How to count char tuples efficiently in PHP

89 Views Asked by At

I need to fast count char tuples (or N-grams) in huge files/strings (from 10MB+ up to 1GB+) within a PHP project (a file classifier).

The current implementation is made for single characters count (N=1), and runs very fast in 0.x sec. on very large strings (up to 1 billion chars/bytes)

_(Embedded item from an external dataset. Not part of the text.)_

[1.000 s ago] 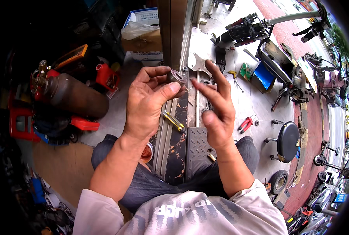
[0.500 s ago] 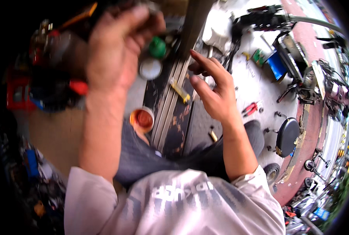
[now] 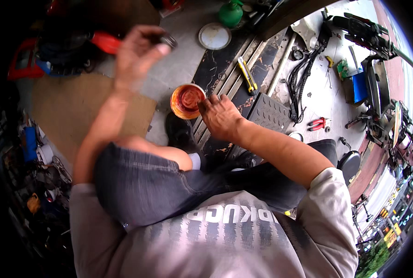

// returns an associative array [char => count]
function frequencies($txt) {
  $index = count_chars($txt, 1);
  foreach ($index as $code => $nb) {
    $count[chr($code)] = $nb;
  }
  return $count;
}

I'd like to modify it to run with bigrams (N=2 or more), so I wrote this

// returns an associative array [charTuple => count]
function frequencies($txt, $n) {
    $length = strlen($txt) - $n+1;
    for ($i = 0; $i < $length; $i++) {
        @$count [ substr($txt, $i, $n) ] ++;
    }
    return $count;
}
// NB: '@' is ugly but seems faster than if isset()

However this code is really slow: 45 sec. on the same file for N = 1 (about 100x slower) and more than a minute for N=2.

I have tried a direct access + concatenation alternative:

function twograms($txt) {
    $length = strlen($txt) - $n;
    for ($i = 0; $i < $length; $i++) {
        @$count [ $txt[$i] . $txt[$i+1] ] ++;
    }
    return $count;
}

And it runs slightly faster in 42 sec. (+/- error margin)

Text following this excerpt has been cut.